* [PROBLEM TO SOLVE]:
With every picture left out, give the data below back exactly.

--- STORED DATA ---

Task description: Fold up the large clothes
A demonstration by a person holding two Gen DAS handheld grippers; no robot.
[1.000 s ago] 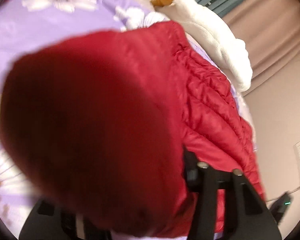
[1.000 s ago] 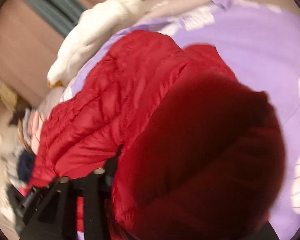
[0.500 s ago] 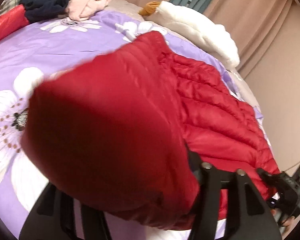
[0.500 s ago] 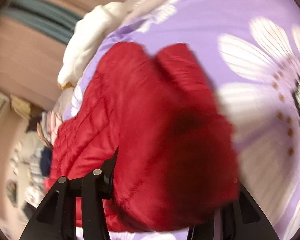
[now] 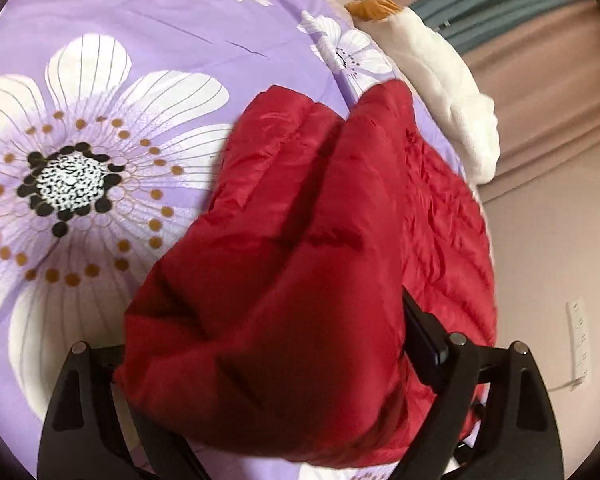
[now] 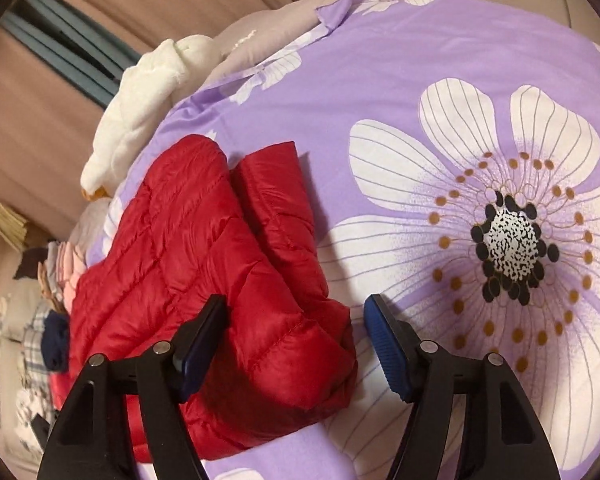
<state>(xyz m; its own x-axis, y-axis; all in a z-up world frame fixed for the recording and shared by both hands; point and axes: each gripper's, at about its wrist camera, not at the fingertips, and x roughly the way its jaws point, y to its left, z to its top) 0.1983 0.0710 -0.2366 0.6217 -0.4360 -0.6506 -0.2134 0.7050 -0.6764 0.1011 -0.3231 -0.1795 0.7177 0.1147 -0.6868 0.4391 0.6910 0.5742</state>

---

* [RESULT FOR THIS EXERCISE]:
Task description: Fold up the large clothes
A demonstration by a person holding two Gen DAS handheld grippers; no robot.
[1.000 s ago] 
[1.000 s ago] 
[0.500 s ago] 
[0.500 s ago] 
[now] 
[now] 
<state>(xyz m; its own x-axis, y-axis; all in a z-up world frame fixed for the recording and shared by both hands; point and axes: each gripper's, at about its wrist camera, not at the fingertips, and x roughly the way its jaws point, y to its left, z to its top) 0.1983 0.0710 -0.2366 0.6217 -0.4360 -0.6506 -0.2134 0.7050 -0.6764 0.1011 -0.3231 -0.1795 0.7177 0.1147 -0.6868 0.4391 0.6910 0.5742</state>

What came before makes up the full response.